**Your instructions**
Count up the lines below that include the string "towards" and report the number by itself.

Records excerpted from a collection

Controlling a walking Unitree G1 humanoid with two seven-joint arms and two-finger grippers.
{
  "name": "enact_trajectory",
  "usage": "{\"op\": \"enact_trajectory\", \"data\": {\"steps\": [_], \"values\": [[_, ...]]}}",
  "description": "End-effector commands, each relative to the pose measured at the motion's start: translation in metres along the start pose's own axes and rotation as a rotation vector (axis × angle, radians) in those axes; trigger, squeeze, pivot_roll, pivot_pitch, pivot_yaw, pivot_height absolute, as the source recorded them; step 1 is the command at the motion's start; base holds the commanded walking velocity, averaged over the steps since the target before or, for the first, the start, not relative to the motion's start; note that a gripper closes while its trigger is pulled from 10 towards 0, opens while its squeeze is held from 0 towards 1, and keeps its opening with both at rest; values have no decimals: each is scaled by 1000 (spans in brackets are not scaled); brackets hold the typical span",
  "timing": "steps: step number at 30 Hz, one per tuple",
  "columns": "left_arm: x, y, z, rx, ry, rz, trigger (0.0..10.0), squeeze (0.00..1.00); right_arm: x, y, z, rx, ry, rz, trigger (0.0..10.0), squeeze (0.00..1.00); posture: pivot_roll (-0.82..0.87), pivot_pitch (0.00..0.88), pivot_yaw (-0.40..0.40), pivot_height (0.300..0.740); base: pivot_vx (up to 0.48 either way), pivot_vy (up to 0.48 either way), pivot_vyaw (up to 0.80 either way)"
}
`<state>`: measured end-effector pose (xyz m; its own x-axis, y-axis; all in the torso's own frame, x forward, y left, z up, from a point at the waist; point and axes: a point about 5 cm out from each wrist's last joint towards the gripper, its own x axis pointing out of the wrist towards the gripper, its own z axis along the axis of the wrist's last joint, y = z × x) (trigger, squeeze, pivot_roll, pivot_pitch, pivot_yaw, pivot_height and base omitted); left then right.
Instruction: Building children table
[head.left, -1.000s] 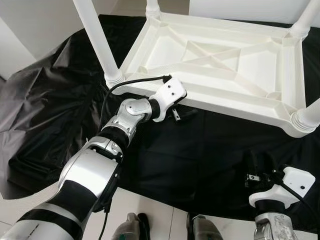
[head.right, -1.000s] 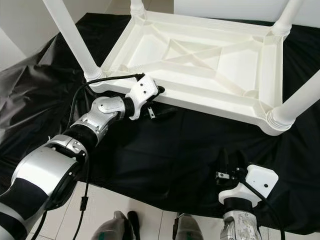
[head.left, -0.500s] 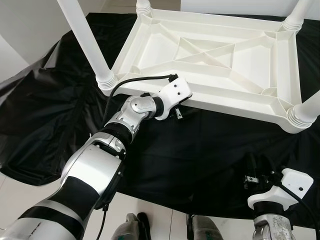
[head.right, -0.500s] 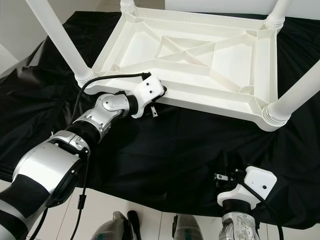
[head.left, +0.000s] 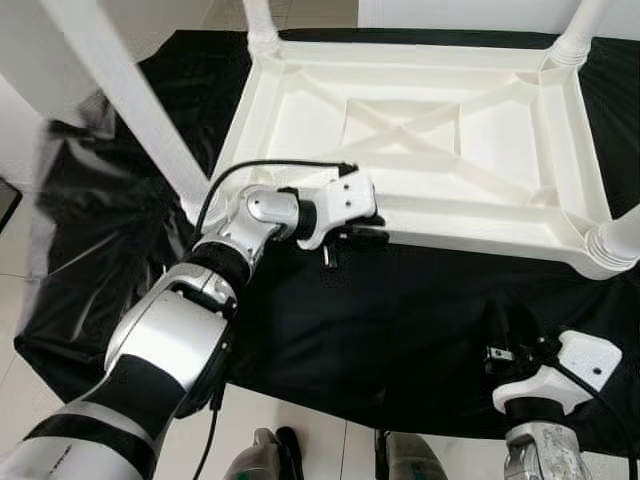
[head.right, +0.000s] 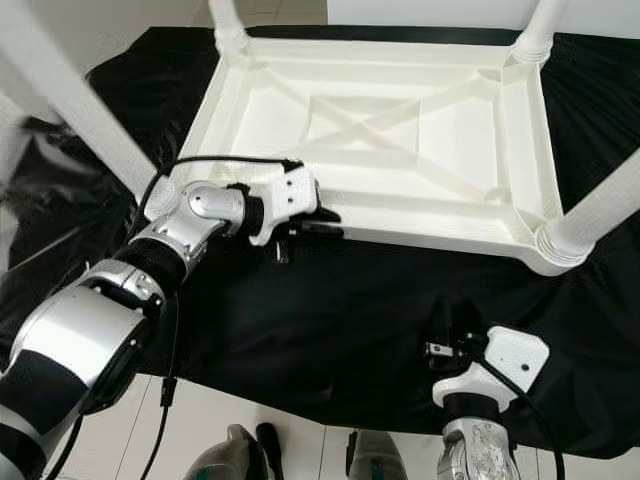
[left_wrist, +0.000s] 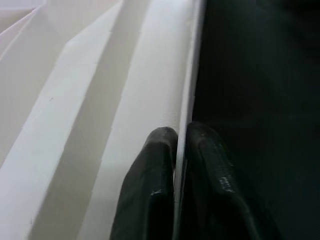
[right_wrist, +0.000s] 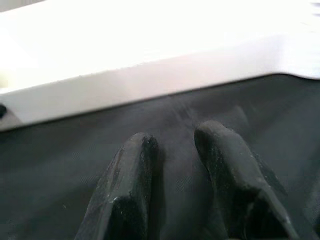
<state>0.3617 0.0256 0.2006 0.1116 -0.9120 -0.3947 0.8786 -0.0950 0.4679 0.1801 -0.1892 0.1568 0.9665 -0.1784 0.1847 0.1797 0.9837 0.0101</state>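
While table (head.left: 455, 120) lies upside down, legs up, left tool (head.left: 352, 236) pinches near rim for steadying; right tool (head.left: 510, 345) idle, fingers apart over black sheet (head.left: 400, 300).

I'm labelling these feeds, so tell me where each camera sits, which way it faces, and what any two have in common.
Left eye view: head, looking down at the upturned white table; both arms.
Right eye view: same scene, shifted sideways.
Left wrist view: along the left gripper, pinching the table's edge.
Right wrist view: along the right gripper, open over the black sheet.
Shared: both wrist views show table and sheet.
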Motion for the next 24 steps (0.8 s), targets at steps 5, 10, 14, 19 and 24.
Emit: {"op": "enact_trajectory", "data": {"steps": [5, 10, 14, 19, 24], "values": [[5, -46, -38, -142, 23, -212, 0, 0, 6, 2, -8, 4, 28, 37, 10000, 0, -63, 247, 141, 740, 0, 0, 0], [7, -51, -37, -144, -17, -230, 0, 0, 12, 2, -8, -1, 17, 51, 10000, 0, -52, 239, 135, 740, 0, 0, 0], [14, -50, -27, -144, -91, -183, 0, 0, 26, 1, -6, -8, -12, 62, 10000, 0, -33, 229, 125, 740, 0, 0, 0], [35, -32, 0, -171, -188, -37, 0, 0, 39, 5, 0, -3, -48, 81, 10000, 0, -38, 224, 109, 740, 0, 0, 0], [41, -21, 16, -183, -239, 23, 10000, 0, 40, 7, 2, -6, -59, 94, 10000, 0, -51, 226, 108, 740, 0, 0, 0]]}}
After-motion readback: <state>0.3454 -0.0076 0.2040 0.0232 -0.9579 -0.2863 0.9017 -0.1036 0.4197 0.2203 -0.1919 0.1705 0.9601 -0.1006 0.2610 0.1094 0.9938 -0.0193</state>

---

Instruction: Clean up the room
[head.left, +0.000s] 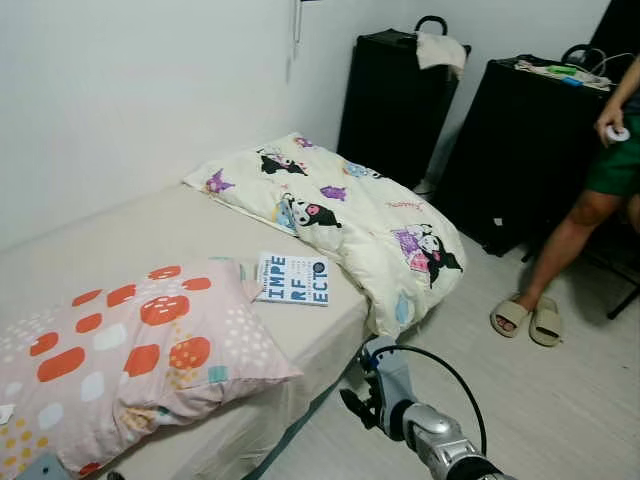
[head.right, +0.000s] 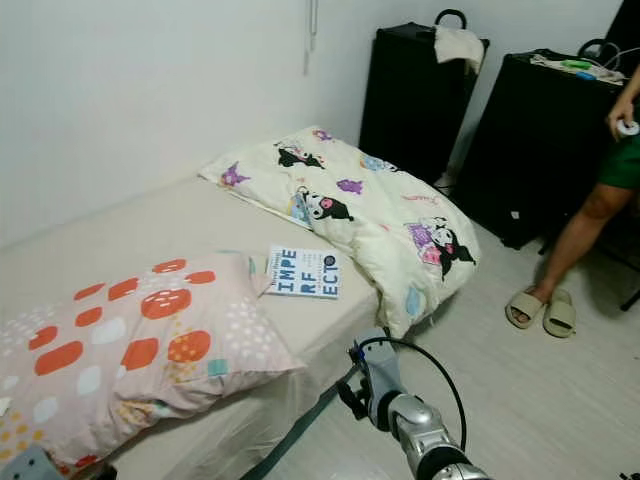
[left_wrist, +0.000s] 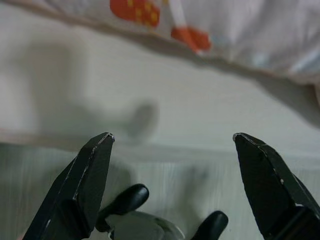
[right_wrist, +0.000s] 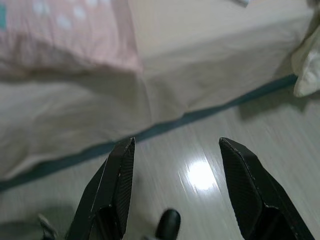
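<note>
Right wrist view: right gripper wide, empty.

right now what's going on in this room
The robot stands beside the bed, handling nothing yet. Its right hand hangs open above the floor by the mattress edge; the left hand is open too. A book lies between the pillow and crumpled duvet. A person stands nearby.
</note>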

**Written solution**
2